Given that Dubai plays host to more nationalities than the Olympics, there are two camps among residents: the ‘C’mon get over it! Just man-up…this is not cold” brigade and the “Brrrrr, it’s absolutely freezing’ camp.

You might think we’re all wimps but, believe it or not, the temperature in the UAE’s mountainous regions was set to dip to an almost freezing 1°C today, according to the forecast – and, even more surprisingly, did you know it can even snow in the desert?

Almost three years ago to the day, on the night of January 24-25th 2009, twenty centimetres of snow covered the peak of Mount Jebel Jais in Ras al-Khaimah, one of the UAE’s emirates.

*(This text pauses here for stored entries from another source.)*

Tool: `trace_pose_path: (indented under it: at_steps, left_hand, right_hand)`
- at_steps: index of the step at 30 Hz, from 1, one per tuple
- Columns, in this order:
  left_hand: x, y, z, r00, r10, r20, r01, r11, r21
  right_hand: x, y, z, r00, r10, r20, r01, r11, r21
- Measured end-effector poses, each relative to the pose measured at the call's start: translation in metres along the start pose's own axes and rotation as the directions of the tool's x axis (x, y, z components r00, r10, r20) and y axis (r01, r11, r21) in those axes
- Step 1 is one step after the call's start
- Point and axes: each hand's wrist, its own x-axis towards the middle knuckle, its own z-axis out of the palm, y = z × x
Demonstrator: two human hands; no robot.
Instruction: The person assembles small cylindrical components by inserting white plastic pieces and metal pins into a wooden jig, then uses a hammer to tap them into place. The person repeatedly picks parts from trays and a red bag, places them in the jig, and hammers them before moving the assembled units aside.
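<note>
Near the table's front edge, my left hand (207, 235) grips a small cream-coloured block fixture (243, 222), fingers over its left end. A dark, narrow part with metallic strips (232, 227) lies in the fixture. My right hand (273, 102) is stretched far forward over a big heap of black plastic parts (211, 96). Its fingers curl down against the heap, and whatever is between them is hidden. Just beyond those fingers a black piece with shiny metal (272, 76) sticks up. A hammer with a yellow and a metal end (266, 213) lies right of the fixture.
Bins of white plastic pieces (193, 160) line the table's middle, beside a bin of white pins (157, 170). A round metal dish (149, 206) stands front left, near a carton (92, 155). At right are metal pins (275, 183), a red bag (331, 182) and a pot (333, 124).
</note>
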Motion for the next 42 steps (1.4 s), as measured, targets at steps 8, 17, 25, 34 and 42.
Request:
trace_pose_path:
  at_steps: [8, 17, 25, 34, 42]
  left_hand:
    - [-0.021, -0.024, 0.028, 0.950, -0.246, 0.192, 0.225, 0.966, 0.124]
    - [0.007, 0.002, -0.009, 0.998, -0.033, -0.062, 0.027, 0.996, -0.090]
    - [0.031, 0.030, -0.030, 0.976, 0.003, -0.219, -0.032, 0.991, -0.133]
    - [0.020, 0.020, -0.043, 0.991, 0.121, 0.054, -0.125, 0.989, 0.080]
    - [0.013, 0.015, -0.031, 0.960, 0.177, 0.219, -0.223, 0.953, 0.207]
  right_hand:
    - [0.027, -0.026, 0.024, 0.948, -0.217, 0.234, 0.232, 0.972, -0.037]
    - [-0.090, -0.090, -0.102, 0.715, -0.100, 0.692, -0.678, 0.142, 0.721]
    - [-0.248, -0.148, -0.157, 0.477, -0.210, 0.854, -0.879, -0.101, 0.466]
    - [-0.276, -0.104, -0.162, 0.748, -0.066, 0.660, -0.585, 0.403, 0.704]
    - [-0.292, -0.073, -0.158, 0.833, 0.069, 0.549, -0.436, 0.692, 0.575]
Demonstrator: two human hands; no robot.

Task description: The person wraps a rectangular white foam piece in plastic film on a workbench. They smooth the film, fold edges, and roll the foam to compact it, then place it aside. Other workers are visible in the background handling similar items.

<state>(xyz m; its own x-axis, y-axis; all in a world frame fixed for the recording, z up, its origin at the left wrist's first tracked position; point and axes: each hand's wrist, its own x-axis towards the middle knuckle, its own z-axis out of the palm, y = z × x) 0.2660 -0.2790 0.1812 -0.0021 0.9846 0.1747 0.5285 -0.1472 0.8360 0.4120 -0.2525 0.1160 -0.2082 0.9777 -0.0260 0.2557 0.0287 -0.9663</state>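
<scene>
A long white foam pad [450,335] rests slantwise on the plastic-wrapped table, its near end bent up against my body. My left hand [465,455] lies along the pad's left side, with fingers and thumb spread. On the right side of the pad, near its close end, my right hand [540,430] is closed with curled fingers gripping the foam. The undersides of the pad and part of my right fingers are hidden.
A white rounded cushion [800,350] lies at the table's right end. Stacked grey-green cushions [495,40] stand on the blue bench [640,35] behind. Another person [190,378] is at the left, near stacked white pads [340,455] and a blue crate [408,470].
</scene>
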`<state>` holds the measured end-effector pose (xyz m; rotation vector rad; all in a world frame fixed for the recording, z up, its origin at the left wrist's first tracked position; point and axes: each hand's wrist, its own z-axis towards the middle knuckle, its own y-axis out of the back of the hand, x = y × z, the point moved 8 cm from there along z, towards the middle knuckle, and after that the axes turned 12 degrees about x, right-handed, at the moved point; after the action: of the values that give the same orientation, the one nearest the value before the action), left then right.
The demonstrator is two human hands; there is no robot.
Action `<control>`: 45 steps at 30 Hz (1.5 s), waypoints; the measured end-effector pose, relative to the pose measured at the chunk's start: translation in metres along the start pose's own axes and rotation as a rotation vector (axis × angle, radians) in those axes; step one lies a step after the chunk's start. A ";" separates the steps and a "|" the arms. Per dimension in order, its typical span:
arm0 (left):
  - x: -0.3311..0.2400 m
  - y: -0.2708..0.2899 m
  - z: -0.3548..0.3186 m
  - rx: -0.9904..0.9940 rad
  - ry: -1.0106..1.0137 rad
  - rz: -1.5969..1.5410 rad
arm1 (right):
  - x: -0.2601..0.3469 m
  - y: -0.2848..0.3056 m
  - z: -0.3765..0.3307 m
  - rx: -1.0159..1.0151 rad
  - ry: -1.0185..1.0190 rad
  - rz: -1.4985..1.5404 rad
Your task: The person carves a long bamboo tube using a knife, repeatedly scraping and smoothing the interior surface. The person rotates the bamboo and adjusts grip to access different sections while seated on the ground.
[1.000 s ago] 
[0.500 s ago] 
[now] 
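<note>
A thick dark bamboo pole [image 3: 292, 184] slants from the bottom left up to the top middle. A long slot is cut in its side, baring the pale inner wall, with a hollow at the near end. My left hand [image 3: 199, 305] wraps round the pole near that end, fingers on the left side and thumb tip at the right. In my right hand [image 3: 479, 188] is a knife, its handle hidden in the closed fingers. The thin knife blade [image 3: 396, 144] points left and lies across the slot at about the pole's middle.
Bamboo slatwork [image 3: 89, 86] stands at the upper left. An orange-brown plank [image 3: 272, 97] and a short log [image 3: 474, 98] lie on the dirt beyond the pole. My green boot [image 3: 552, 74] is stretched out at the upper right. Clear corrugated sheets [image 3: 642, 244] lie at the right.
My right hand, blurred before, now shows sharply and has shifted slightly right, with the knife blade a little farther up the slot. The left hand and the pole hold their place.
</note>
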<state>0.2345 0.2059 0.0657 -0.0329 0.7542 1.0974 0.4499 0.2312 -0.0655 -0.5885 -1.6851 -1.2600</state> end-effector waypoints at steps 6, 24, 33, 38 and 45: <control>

Dubai, meanwhile, is abuzz with ‘will-it, won’t-it’ actually rain? There’s been a few drops already – more like a dog shaking off water than a downpour – but the consensus is it’s going to rain on Monday, meaning the highways will be aglow with hazard lights and cars stopped on the side of the road not knowing what to do.

Puddle-loving kids will be in their element, my own included. Some real puddles to jump in are such a novelty after months of running through the garden sprinklers pretending it’s raining (for the sweetest account of how exciting rain is for kids here, pop over to Mrs Dubai – you’ll love it, I promise, especially if you have little-uns).

As for which cold-weather camp I fall in – well, I’m absolutely loving the climate change, but, yes, I’m feeling it. Dubai’s hot weather thins your blood, you know.